No 2T2024, a Vibra gerou receita de R$ 42,11 bi com EBITDA de R$ 1,50 bi (margem de 3,6%) e lucro líquido de R$ 867 mi. A empresa mantém solidez financeira com caixa robusto de R$ 24,76 bi e dívida líquida negativa (posição de caixa líquido), apesar das margens operacionais comprimidas pelo ambiente de preços baixos no setor de combustíveis. Veredicto: empresa operacionalmente saudável, mas com margens muito abaixo da média do setor.
No 1T2024, a Vibra gerou receita de R$ 39,60 bi com EBITDA de R$ 1,70 bi, mas suas margens operacionais (4,3% de EBITDA) ficaram muito abaixo da mediana do setor (24,7%), sinalizando uma estrutura de negócio ou ciclo menos favorável. O lucro líquido de R$ 789 mi reflete pressão de juros e impostos, resultando em margem de apenas 2,0%. Com base nos números apresentados, a empresa mostrou operação com resultado positivo, mas com rentabilidade reduzida comparada aos pares.

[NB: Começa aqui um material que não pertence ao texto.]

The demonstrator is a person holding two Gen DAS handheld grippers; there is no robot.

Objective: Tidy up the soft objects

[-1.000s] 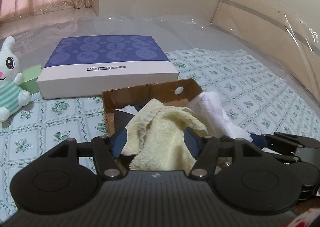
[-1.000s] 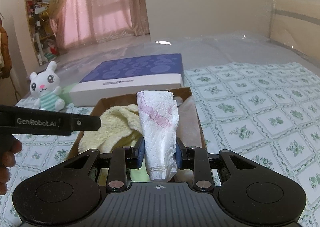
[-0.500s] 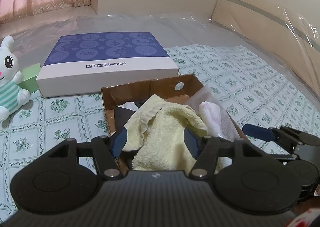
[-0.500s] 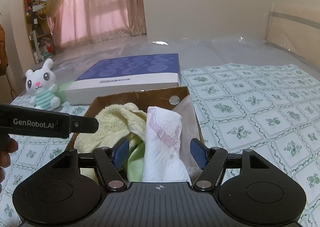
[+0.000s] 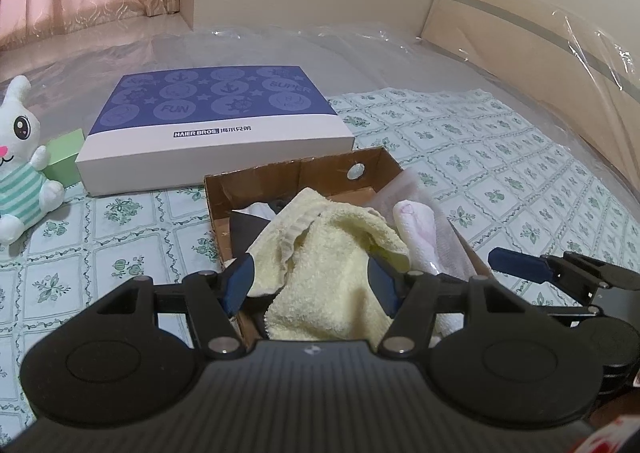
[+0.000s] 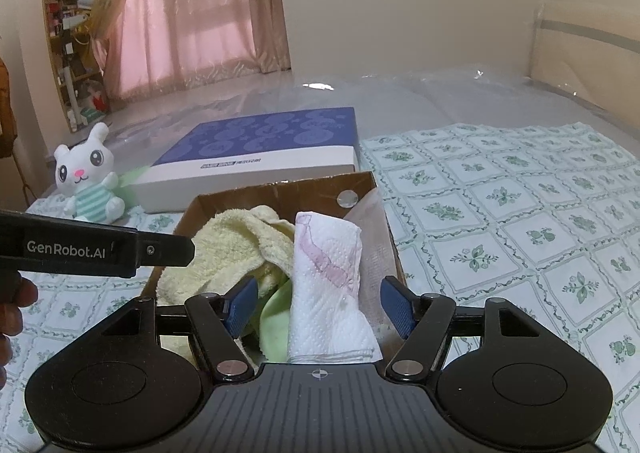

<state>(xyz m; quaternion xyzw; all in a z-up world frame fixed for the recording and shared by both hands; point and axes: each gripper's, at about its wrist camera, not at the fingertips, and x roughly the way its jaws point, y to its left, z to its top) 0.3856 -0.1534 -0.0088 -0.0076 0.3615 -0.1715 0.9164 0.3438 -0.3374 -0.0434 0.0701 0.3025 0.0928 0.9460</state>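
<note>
A brown cardboard box sits on the patterned bedsheet and holds soft items. A pale yellow towel lies heaped in it. A white paper towel roll with pink print rests at the box's right side, beside a green cloth. My left gripper is open, its fingers either side of the yellow towel. My right gripper is open, its fingers wide around the paper towel without touching it.
A flat blue-and-white gift box lies behind the cardboard box. A white plush bunny sits at the left by a green box. The plastic-wrapped headboard stands at the right.
My right gripper opened and let go of the paper towel, which now rests in the box. The right gripper drew back a little. The left gripper stayed open and nearly still.
</note>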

No 4T2023, a Vibra apresentou receita de R$ 43,66 bi com EBITDA de R$ 5,06 bi (margem de 11,6%), refletindo forte desempenho operacional no trimestre. A empresa encerrou o período com caixa robusto de R$ 23,60 bi e dívida líquida negativa (caixa líquido de R$ 8,08 bi), indicando saúde financeira sólida e capacidade de investimento. O lucro líquido de R$ 3,30 bi (margem de 7,5%) consolida um trimestre positivo, embora com margens inferiores à mediana do setor.
No 3T2023, a Vibra registrou receita de R$ 43,06 bi com EBITDA de R$ 2,50 bi (margem de 5,8%), gerando lucro líquido de R$ 1,25 bi. Com base nos números apresentados, o trimestre isolado mostra uma empresa rentável, mas operando com margens comprimidas pela volatilidade do setor de petróleo e combustíveis.

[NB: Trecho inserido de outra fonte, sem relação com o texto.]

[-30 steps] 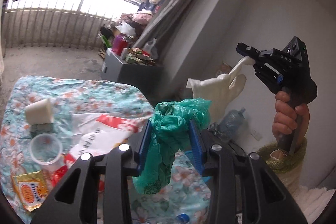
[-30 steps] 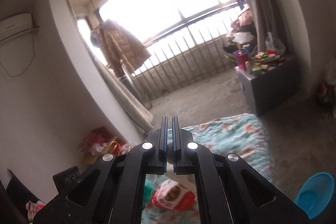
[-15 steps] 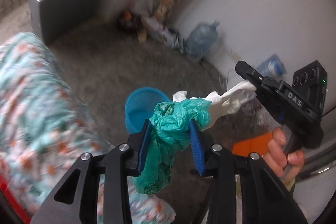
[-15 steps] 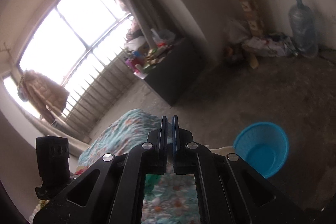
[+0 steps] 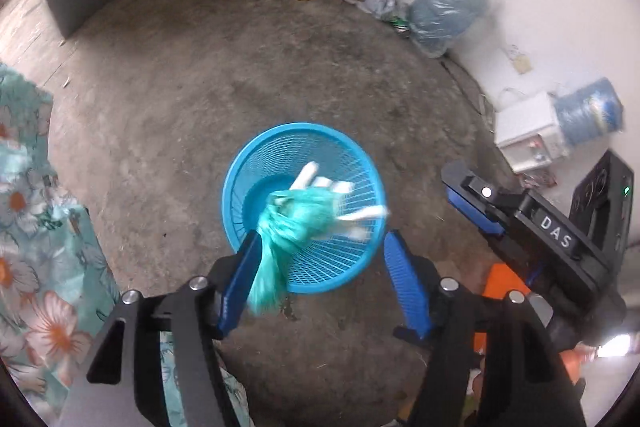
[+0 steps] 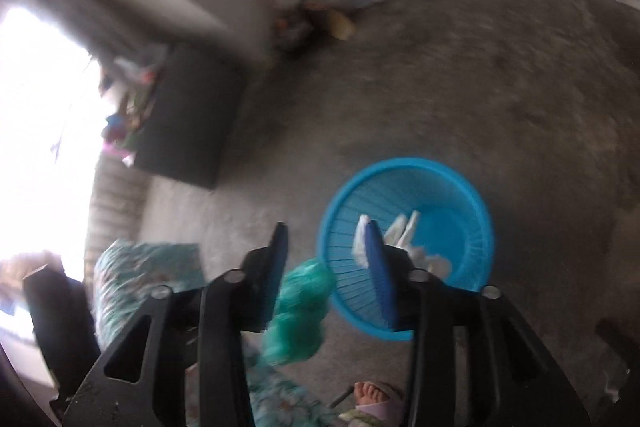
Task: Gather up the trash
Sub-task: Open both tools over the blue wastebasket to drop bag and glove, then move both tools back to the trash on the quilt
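A crumpled green plastic bag (image 5: 294, 223) and a white glove (image 5: 344, 199), both blurred, hang over a round blue mesh basket (image 5: 256, 163) on rough concrete floor (image 5: 160, 87). Left gripper (image 5: 320, 267) and right gripper (image 6: 328, 267) fingers are spread wide, bag brushing the left one's left finger.

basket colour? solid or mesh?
Bright blue, open mesh wall with a solid rim: the waste basket. Clearest in the left wrist view.

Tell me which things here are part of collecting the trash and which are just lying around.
Part of the job:
blue mesh bin
green plastic bag, blurred, at the bin's mouth
white glove, inside the bin
left gripper, jaws apart
right gripper, jaws apart

Just lying about:
big water bottle by the wall
floral cloth
dark cabinet
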A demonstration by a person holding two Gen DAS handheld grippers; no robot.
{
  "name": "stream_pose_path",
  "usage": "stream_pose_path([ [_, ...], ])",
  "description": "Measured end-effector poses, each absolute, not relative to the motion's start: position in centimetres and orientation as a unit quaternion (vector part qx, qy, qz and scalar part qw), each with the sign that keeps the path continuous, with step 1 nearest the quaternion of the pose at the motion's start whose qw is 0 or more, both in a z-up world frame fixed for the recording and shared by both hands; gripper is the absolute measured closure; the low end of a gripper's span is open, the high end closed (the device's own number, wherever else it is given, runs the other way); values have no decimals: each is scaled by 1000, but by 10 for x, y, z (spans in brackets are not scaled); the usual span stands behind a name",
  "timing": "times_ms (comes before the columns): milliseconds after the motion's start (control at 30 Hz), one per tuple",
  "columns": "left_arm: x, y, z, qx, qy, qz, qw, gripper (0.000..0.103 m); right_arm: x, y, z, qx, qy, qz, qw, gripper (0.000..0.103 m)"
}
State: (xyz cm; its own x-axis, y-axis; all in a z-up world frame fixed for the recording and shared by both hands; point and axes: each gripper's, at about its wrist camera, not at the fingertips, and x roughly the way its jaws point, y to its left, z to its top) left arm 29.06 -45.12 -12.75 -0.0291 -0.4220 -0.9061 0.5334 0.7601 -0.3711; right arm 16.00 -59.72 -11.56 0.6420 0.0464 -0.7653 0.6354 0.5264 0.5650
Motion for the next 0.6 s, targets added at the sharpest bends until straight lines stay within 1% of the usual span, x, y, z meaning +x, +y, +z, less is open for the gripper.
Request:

No 2T2023, a Vibra registrou receita de R$ 37,18 bi, mas com margens operacionais muito comprimidas: EBITDA de apenas 2,1% e margem líquida de 0,4%. O resultado financeiro negativo (-R$ 341 mi) consumiu boa parte do lucro operacional, deixando a empresa com lucro líquido de R$ 133 mi. Com base nos números apresentados, o desempenho revela uma empresa sob pressão de custos e endividamento, apesar do caixa robusto.
No 1T2023, a Vibra gerou receita de R$ 39,04 bi, mas com margens operacionais muito comprimidas: apenas 1,5% de margem EBITDA e 0,2% de margem líquida, resultando em lucro líquido de apenas R$ 81 mi. Apesar da receita volumosa, a lucratividade foi praticamente inexistente no período isolado.